• [ACTIVITY]
From the very first line down to the line containing "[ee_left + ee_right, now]", write out the material exactly as it appears, and no more.

• [TASK INPUTS]

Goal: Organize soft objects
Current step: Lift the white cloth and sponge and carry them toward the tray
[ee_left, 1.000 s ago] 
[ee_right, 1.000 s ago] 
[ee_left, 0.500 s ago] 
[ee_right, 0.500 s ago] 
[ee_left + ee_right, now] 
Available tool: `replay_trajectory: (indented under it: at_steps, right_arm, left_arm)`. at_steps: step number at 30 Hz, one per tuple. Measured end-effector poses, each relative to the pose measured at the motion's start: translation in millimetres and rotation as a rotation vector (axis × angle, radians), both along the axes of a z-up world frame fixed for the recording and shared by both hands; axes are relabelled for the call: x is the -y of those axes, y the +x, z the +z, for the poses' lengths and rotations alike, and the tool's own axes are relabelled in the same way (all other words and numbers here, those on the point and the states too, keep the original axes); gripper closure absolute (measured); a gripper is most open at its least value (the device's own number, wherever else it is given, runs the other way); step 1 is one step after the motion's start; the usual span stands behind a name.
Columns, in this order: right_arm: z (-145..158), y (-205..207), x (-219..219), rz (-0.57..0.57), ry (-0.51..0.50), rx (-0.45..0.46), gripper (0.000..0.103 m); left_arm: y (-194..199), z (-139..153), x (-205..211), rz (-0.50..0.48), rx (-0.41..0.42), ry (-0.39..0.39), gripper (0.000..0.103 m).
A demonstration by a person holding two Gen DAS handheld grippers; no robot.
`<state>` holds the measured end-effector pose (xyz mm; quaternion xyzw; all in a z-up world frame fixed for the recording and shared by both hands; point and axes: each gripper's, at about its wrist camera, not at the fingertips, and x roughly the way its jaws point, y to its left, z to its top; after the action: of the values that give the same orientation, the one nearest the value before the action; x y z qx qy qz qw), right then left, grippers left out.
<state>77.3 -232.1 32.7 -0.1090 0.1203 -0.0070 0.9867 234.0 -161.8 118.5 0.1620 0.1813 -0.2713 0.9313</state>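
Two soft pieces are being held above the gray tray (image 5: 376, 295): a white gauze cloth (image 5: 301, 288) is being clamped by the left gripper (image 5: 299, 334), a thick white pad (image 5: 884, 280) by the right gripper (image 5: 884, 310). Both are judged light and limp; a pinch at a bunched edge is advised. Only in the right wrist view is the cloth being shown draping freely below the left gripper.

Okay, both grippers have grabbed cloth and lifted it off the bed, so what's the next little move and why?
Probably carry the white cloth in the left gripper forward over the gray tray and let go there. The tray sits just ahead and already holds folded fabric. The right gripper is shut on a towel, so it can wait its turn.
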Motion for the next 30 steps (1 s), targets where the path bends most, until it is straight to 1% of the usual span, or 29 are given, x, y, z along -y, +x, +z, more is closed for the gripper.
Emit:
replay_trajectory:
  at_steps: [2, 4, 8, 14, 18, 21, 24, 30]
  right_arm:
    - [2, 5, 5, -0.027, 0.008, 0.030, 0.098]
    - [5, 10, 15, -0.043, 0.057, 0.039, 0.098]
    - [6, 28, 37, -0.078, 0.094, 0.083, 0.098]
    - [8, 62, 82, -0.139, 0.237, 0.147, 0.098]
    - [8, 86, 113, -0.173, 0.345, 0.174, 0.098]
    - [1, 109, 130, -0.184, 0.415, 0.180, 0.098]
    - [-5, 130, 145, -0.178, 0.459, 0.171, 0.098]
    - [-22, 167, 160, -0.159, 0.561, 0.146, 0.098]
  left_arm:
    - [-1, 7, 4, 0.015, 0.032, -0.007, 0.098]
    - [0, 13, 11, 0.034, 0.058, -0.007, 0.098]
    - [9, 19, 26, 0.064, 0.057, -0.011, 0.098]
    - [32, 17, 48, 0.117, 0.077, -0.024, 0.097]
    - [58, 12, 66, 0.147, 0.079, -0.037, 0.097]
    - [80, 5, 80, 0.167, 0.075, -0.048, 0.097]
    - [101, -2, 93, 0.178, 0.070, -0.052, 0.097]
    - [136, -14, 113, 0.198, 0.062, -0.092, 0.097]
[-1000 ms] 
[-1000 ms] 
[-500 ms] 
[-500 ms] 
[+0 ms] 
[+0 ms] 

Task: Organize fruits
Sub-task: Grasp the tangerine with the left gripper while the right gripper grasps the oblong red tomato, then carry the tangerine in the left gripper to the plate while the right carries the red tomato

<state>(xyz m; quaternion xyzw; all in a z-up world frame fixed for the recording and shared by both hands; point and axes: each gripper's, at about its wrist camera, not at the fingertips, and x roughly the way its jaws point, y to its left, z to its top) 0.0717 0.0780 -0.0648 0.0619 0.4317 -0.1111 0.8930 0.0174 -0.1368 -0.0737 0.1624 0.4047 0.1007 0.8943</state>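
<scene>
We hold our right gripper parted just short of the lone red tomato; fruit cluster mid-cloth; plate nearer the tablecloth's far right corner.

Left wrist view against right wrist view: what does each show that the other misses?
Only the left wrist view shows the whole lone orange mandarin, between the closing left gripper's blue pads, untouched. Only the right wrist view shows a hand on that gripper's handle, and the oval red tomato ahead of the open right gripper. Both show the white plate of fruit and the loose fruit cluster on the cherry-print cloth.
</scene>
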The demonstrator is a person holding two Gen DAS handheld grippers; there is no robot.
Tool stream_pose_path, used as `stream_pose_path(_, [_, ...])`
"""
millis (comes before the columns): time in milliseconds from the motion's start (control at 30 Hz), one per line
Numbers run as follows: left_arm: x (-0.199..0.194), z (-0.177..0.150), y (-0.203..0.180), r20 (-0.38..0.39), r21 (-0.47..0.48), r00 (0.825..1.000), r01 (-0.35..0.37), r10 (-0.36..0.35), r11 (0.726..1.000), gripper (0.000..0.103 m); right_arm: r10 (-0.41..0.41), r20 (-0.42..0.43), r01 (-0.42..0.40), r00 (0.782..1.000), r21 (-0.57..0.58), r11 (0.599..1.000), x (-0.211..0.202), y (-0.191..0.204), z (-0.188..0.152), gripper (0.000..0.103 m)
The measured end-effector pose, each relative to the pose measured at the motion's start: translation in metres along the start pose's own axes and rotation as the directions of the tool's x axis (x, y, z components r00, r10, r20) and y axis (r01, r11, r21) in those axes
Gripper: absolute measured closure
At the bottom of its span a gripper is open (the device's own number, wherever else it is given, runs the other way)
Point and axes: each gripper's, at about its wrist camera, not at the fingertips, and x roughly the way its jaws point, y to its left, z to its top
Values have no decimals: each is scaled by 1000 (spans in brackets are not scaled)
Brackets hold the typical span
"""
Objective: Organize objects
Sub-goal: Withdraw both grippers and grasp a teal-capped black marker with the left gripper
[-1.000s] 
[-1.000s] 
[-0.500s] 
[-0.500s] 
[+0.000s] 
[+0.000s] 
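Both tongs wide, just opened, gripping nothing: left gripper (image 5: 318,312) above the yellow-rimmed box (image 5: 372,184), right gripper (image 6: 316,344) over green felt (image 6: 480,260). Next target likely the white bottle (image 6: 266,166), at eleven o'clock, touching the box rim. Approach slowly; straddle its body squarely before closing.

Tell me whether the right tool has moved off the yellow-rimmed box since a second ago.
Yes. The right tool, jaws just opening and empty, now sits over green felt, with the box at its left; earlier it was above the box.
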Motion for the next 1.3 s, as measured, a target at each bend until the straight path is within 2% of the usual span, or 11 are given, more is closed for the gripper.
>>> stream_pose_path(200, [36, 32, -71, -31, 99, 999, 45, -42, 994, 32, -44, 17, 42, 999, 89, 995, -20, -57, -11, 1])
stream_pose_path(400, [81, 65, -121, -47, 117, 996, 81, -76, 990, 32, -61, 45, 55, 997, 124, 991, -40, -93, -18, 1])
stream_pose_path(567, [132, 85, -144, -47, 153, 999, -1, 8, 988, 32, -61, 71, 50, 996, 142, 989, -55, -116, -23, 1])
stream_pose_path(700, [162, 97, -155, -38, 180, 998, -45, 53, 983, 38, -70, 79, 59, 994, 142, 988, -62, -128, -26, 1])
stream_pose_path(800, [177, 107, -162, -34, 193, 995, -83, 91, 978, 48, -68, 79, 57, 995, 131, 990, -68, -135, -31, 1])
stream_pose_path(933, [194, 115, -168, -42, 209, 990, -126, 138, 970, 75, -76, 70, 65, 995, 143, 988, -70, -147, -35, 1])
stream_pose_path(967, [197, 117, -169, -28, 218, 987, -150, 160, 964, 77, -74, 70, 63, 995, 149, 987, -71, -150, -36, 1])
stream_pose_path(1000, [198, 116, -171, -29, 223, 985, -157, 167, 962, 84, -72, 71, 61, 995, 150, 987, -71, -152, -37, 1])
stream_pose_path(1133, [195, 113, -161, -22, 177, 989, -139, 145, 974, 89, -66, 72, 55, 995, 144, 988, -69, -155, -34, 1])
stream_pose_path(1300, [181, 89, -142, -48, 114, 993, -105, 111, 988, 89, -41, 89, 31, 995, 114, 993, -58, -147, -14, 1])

• [ANSWER TO THE EXERCISE]
Goal: Organize soft objects
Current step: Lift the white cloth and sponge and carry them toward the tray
[ee_left, 1.000 s ago] 
[ee_right, 1.000 s ago] 
[ee_left, 0.500 s ago] 
[ee_right, 0.500 s ago] 
[ee_left + ee_right, now] 

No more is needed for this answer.